Retype the whole of the data exactly.

(The data begins)

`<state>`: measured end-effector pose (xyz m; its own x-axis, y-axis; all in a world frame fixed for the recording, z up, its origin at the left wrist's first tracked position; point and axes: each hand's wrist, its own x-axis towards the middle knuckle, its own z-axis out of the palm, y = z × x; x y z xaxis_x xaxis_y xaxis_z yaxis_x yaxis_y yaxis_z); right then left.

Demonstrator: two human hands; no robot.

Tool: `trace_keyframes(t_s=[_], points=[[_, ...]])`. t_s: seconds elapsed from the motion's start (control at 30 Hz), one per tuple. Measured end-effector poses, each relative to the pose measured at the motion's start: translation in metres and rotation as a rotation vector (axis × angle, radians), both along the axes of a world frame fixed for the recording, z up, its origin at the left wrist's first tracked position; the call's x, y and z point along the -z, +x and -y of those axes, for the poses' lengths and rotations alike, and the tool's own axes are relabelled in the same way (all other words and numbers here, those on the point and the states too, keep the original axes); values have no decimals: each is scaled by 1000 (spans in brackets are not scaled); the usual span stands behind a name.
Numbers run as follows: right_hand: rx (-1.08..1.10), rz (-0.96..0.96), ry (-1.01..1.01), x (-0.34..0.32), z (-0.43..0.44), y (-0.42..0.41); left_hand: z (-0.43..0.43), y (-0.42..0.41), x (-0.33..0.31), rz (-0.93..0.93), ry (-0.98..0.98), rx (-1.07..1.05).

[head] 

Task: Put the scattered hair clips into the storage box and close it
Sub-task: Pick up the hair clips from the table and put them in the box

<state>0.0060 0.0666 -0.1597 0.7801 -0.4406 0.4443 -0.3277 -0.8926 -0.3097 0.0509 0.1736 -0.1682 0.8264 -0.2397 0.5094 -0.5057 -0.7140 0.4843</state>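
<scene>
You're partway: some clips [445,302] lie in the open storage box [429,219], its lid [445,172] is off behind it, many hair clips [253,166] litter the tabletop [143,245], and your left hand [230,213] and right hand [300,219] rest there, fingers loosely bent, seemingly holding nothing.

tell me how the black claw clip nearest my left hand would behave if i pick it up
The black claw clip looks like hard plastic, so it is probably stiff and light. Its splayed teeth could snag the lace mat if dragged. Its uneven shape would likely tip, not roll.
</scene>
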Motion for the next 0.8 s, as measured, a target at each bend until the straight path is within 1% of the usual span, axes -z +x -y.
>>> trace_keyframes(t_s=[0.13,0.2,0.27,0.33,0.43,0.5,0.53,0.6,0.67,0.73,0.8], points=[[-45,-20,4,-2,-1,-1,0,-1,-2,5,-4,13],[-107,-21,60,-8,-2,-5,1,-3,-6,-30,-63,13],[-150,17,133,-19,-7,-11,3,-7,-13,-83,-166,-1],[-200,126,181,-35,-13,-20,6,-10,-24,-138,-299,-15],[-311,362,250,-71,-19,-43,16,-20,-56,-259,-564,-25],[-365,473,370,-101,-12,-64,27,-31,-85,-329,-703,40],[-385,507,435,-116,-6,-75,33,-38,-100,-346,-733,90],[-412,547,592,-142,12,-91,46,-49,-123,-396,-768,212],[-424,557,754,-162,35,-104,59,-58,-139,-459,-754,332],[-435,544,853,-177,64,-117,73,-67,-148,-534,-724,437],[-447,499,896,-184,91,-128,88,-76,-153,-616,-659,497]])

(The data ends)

_Result of the exercise_
`<state>`: measured end-effector pose (xyz m; its own x-axis, y-axis; all in a world frame fixed for the recording, z up, its origin at the left wrist's first tracked position; point and axes: each hand's wrist, its own x-axis towards the middle knuckle, its own z-axis out of the palm, y = z × x; x y z xaxis_x xaxis_y xaxis_z yaxis_x yaxis_y yaxis_z); right then left.

Demonstrator: two human hands; no robot.

Tool: `trace_keyframes(t_s=[_], points=[[_, ...]])`. t_s: seconds elapsed from the motion's start (control at 30 Hz), one per tuple. Measured end-effector poses, each relative to the pose measured at the motion's start: translation in metres and rotation as a rotation vector (axis × angle, radians), both along the axes of a world frame fixed for the recording, z up, its origin at the left wrist's first tracked position; the call's x, y and z point along the -z, +x and -y of those axes, for the poses' lengths and rotations alike, and the tool's own axes are relabelled in the same way (all other words and numbers here, those on the point and the states too, keep the original axes); values have no decimals: each is scaled by 1000 (spans in brackets are not scaled); the usual span stands behind a name.
Numbers run as follows: right_hand: rx (-1.08..1.10), rz (-0.96..0.96), ry (-1.01..1.01), x (-0.34..0.32), z (-0.43..0.44), y (-0.42..0.41); left_hand: z (-0.43..0.43), y (-0.42..0.41), x (-0.33..0.31), rz (-0.93..0.93), ry (-0.98..0.98), rx (-1.07..1.05).

[head] 

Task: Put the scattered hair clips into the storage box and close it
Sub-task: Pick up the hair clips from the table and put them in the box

<state>0.0060 0.0666 -0.1597 0.7801 -0.4406 0.4443 -0.3277 -0.8926 -0.3097 0.0509 0.1736 -0.1682 0.8264 -0.2397 0.5094 -0.5057 -0.7140 0.4843</state>
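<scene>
You're partway: some clips [445,302] lie in the open storage box [429,219], its lid [445,172] is off behind it, many hair clips [253,166] litter the tabletop [143,245], and your left hand [230,213] and right hand [300,219] rest there, fingers loosely bent, seemingly holding nothing.

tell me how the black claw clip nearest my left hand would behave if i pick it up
The black claw clip looks like hard plastic, so it is probably stiff and light. Its splayed teeth could snag the lace mat if dragged. Its uneven shape would likely tip, not roll.
</scene>
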Motion for the next 0.8 s, as measured, a target at each bend until the straight path is within 1% of the usual span, axes -z +x -y.
>>> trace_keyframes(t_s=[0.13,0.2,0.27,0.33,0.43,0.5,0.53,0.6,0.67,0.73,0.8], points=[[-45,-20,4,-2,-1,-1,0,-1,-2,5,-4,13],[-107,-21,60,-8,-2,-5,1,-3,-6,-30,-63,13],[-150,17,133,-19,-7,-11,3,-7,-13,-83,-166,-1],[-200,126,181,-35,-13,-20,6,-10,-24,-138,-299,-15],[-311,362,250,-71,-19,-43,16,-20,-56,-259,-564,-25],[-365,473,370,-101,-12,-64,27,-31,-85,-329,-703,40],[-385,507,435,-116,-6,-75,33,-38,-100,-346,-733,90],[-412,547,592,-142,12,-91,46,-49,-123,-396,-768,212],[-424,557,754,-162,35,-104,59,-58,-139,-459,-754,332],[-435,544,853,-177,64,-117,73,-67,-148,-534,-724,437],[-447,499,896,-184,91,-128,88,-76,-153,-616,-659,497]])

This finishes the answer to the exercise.